By Lisa Rapaport

(Reuters Health) – With increased access to insurance under the Affordable Care Act (ACA), known as Obamacare, fewer middle-aged stroke survivors are skipping medications that they previously might have struggled to afford, a U.S. study suggests.

Stroke survivors take an average of 11 medications a day, researchers note in JAMA Neurology. Half of stroke survivors under age 65 spend at least 10 percent of their disposable income on health care, and these middle-aged people are more likely to be uninsured than older people who qualify for Medicare.

The new study focused on four periods: 2000 to 2005 as a historical control group; 2006 to 2010 during an economic recession and peak unemployment; 2011 to 2013 before ACA implementation; and 2014 to 2016 after ACA implementation.

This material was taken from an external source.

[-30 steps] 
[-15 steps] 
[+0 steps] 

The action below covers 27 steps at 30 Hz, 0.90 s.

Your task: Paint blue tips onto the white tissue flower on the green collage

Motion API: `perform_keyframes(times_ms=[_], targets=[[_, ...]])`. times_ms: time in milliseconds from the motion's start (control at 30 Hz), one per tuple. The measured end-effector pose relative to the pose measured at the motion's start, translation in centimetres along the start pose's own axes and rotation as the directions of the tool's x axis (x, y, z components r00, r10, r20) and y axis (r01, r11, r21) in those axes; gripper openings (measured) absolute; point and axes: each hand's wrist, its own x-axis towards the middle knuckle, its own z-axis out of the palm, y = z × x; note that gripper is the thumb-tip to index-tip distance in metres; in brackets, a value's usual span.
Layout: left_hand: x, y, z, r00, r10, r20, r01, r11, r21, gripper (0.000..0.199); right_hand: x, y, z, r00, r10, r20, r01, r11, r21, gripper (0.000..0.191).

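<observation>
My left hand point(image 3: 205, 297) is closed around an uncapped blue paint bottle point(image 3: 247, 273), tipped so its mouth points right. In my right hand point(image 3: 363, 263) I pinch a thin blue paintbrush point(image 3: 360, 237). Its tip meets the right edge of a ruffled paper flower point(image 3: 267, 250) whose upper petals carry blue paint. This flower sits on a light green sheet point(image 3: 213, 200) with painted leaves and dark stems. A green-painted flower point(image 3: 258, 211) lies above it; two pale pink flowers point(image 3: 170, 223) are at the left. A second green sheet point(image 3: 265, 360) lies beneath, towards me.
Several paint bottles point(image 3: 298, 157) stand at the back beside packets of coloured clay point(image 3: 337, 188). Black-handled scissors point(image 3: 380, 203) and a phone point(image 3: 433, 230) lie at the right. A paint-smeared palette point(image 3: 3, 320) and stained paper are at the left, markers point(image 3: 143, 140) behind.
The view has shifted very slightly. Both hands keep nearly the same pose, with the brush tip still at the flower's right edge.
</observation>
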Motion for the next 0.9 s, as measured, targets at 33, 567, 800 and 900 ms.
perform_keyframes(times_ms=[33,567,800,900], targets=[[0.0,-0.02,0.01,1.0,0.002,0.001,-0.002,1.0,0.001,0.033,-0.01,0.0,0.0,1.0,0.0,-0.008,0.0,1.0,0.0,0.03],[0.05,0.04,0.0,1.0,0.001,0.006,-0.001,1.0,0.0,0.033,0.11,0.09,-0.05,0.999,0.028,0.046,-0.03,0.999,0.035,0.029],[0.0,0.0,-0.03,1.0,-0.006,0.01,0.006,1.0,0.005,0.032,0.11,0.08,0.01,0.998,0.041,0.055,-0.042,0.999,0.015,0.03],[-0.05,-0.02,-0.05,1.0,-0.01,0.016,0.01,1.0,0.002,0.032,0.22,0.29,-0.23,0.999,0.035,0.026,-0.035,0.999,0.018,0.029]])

The proportion of stroke survivors who didn’t take medications as prescribed due to cost rose steadily during the first three periods, from about 19 percent to almost 24 percent. However, after the ACA was implemented, that proportion fell to 18 percent.

“It was harder for younger stroke survivors to afford medications before the ACA because many were uninsured,” said study leader Dr. Deborah Levine of the University of Michigan Medical School in Ann Arbor. “After implementation of the Affordable Care Act, health insurance coverage, namely Medicaid, increased and skipping medications due to cost decreased among younger stroke survivors.”

From the period right before ACA implementation, 2011 to 2013, to the period after the law took effect, the proportion of stroke survivors receiving Medicaid benefits rose from 24 percent to almost 31 percent as many states made Medicaid available to adults who might not have qualified in the past.

Even after researchers accounted for health insurance, the ACA implementation was still associated with 24 percent lower odds that people would fail to take prescribed medicines.

Stroke survivors who skip or delay refilling medications or who take smaller than prescribed doses are at risk for another stroke, Levine said by email.

“Repeat strokes are more deadly, disabling, and costly than first strokes,” Levine said. “Stroke survivors who skip medications due to cost are more likely to have uncontrolled blood pressure, diabetes, and cholesterol that in turn increase their risk for stroke.”

The 13,930 stroke survivors in the study were 56 years old on average, ranging in age from 45 to 64.

The study wasn’t a controlled experiment designed to prove whether or how the ACA directly influenced medication compliance among younger stroke survivors. Researchers also relied on study participants to report any history of stroke, and this wasn’t verified with medical records.

Still, the results offer fresh evidence of the potential for expanded Medicaid coverage under the ACA to reduce hospitalizations of uninsured people for strokes and other major cardiovascular problems, said Dr. Joseph Ross, a professor of medicine and public health at Yale University in New Haven, Connecticut, who wasn’t involved in the study.

“It is no surprise, but reassuring to see, that after the ACA was enacted and Medicaid expanded in many states, that rates of uninsured hospitalizations declined among stroke survivors, as did rates of cost-related non-adherence as patients now had insurance, enabling them to afford the costs of the medications prescribed after their stroke,” Ross said by email.

Before the ACA, people without insurance who had a stroke or other major health event would likely be uninsurable afterward because of their pre-existing conditions, said Stacie Dusetzina, a researcher at Vanderbilt University School of Medicine in Nashville, Tennessee, who wasn’t involved in the study.

“Those individuals . . . would likely have a large number of medications prescribed to them to prevent subsequent strokes or treat other conditions, and they would likely have to pay out-of-pocket for the full price of those medications,” Dusetzina said by email. “Alternatively, if individuals were able to access Medicaid after the ACA they could have new access to medications at very low out-of-pocket prices.”